■ Problem
Select the lines of the records containing the word "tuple" and list them.

■ Information provided
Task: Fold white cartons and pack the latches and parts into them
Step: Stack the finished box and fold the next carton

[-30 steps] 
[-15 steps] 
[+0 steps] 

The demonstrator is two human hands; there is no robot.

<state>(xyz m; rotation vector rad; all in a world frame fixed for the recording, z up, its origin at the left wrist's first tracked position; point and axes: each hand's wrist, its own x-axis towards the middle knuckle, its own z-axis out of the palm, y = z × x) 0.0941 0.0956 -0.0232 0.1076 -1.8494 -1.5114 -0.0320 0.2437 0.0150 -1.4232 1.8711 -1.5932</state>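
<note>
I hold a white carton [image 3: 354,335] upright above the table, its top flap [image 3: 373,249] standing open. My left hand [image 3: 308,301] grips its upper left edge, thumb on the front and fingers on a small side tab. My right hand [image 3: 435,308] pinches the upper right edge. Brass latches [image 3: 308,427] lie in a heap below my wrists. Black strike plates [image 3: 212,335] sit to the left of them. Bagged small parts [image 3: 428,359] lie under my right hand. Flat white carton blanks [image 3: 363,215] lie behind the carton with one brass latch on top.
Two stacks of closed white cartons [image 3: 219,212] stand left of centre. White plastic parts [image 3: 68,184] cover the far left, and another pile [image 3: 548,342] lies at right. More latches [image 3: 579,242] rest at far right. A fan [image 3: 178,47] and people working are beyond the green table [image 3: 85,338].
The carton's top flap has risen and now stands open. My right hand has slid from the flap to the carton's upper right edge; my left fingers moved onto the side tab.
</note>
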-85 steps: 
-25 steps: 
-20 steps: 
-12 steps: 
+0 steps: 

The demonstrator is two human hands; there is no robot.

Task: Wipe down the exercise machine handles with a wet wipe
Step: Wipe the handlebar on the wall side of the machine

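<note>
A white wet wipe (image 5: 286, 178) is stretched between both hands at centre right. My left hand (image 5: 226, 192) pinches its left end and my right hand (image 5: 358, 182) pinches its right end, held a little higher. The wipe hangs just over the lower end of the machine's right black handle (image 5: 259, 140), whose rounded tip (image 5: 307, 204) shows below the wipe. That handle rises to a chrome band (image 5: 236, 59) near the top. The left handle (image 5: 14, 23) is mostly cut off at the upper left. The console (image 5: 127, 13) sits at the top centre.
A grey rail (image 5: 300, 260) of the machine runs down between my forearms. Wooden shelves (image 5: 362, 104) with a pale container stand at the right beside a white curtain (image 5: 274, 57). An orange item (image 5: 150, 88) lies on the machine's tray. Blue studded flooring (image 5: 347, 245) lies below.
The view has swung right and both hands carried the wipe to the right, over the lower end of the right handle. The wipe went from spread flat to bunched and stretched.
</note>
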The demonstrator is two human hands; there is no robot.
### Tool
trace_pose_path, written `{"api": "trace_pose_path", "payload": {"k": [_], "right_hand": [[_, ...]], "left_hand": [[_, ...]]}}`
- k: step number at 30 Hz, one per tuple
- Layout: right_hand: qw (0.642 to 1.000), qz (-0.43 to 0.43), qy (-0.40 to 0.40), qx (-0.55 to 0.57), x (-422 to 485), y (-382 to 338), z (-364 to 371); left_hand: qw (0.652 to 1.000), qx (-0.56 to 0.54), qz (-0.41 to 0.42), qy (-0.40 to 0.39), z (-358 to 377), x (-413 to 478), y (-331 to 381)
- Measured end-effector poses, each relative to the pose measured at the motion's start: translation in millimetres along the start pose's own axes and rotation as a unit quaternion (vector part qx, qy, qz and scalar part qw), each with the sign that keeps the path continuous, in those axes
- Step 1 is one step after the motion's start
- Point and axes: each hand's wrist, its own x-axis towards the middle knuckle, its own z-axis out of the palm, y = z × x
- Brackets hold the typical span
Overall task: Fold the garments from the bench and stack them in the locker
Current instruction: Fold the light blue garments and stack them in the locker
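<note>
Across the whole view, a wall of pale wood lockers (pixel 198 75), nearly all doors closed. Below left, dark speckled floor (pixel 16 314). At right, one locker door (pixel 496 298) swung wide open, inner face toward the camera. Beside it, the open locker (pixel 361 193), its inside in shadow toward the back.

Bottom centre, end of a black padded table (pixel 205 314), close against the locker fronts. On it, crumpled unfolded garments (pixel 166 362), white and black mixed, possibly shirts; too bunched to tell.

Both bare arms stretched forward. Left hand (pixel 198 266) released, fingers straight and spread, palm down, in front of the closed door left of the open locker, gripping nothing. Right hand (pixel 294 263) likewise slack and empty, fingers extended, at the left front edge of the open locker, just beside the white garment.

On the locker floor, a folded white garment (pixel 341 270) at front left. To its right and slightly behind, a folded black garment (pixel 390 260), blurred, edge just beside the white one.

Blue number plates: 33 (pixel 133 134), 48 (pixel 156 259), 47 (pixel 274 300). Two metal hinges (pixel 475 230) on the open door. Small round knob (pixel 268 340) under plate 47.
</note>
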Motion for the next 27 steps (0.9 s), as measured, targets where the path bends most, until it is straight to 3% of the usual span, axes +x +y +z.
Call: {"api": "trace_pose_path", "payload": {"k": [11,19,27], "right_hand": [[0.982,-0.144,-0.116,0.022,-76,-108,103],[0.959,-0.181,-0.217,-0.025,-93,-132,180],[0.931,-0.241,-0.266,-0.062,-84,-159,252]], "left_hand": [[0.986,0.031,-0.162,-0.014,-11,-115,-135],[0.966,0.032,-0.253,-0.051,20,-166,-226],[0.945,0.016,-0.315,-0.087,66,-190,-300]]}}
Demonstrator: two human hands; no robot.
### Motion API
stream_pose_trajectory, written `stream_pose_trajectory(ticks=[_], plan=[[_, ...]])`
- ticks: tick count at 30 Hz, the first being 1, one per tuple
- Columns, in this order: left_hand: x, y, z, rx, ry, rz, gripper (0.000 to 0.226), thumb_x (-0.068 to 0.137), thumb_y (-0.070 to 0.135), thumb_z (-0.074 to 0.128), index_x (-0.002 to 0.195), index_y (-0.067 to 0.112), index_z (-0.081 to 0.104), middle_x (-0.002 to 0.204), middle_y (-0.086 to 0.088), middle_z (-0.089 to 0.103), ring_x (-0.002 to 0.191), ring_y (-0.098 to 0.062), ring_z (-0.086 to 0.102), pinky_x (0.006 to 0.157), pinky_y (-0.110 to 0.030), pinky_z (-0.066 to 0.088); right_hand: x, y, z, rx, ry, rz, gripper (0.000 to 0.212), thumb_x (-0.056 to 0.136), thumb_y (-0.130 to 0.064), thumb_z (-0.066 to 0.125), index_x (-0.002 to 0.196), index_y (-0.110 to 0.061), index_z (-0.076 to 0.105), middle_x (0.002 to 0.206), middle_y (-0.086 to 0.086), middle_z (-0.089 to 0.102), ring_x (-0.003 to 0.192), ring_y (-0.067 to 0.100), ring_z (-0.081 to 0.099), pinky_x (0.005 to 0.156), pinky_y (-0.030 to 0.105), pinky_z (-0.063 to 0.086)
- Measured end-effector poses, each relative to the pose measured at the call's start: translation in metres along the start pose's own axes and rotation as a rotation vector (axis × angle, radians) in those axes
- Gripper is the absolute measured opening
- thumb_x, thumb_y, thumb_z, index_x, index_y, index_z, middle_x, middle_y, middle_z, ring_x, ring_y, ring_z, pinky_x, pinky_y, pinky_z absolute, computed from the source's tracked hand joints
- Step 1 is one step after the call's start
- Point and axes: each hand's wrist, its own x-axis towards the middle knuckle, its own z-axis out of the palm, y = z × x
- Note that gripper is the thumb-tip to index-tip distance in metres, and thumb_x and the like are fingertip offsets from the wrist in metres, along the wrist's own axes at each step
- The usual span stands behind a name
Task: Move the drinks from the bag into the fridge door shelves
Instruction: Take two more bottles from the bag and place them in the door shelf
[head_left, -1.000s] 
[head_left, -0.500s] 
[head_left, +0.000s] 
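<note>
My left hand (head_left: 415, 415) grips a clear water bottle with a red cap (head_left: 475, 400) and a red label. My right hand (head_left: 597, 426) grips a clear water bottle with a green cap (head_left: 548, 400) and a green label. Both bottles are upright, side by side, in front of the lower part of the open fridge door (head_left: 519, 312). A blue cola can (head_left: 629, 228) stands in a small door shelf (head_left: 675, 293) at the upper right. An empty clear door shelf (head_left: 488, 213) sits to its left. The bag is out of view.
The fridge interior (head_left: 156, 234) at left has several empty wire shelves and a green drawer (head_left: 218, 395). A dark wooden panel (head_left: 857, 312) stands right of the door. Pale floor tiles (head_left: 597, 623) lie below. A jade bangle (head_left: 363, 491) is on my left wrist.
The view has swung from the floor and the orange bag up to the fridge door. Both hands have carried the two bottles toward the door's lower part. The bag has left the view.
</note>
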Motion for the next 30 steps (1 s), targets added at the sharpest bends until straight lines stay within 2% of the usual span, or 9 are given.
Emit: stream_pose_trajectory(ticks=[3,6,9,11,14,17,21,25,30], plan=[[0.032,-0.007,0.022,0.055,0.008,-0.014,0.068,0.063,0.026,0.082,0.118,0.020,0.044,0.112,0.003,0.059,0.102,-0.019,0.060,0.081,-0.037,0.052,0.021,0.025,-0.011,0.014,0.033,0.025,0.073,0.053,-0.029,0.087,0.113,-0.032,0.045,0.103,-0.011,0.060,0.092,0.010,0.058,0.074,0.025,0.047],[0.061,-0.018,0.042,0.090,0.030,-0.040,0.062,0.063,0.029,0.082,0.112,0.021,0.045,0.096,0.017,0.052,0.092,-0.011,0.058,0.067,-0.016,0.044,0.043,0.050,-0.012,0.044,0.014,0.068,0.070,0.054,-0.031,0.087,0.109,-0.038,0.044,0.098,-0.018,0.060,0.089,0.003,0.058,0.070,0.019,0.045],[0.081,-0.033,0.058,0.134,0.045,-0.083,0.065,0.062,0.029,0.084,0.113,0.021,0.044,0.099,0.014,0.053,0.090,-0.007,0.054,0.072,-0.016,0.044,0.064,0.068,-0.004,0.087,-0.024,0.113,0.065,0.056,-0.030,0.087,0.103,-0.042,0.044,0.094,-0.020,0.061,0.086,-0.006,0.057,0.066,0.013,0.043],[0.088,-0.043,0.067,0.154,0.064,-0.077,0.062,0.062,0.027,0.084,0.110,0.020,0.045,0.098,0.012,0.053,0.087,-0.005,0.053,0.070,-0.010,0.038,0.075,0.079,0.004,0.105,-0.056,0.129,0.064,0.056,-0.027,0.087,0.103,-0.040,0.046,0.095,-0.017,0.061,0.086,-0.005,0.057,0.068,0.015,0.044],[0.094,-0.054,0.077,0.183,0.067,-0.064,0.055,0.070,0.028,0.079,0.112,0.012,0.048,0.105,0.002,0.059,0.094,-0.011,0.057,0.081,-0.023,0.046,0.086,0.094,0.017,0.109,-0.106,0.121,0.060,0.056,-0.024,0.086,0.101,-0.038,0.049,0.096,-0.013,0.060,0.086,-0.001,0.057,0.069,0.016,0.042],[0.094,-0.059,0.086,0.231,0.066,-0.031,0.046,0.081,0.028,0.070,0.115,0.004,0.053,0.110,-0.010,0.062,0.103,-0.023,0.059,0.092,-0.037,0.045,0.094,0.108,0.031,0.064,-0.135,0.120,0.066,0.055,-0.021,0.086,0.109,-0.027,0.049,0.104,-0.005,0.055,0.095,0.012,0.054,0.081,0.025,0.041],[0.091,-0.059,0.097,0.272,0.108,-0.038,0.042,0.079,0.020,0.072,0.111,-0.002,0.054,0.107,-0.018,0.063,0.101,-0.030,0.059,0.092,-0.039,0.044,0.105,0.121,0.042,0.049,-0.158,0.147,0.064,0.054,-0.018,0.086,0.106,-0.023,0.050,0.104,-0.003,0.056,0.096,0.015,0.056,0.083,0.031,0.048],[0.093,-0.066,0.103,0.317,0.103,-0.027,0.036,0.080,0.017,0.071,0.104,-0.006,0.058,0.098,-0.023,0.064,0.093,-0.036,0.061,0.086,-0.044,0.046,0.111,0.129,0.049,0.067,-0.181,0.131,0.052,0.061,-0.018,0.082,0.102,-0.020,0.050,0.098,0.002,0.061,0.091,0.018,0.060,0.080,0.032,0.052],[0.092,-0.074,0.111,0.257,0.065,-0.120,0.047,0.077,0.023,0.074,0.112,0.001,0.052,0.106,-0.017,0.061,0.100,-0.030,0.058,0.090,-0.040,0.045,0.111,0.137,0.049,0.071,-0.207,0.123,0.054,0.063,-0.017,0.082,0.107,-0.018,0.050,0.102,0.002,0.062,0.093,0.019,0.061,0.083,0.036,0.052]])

■ Output of the exercise
- k: step number at 30 Hz, one per tuple
- ticks: tick count at 30 Hz, the first being 1, one per tuple

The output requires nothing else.